Despite the challenges, solo safety pros can make an impact

As a safety team of one, Holly Burgess recommends that anyone in her position have a good ear, thick skin and a loud voice – among many other traits.

“I’m kind of loud, and I’m kind of out there,” said the safety and health manager at Phoenix Paper, a Kentucky-based paper producer. “If you don’t have somebody to walk you around a plant and introduce you, you have to introduce yourself, which I do all the time.”

Burgess considers any time spent building relationships with workers a win for safety. But being a one-person team has plenty of challenges, including isolation and a never-ending schedule of meetings, tasks, trainings and, in some cases, travel.

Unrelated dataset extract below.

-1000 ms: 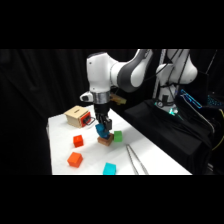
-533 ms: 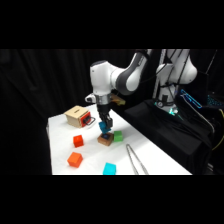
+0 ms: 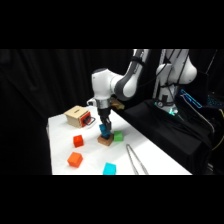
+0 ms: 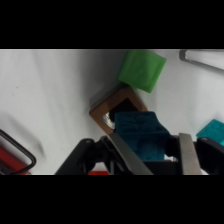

For Burgess, who has had multiple solo roles during her safety career, including managing workers at more than a dozen sites across the country, time can be the biggest challenge for someone managing safety on their own across numerous locations. “You’re never able to be proactive and never able to get ahead. You’re just fighting fires the whole time.”

Along with Burgess, Safety+Health spoke with four other safety pros who have experience working as a team of one to discuss how they manage their time, find positives, earn trust and remain present for the people they serve.

The challenge of time

In her role, Burgess said she developed an elaborate schedule to make sure she visited workers at every location and showed her teams she was serious.

“They knew I was going to be there the third week of every month, or I’d be in Michigan every other month,” she said. “Yes, it’s a lot of travel, but every location I went to – especially at the beginning – I got in front of people, and not just from a training standpoint. I got in the trucks with them. I tried to build that relationship. I made them realize that I was a 24/7 service to them.”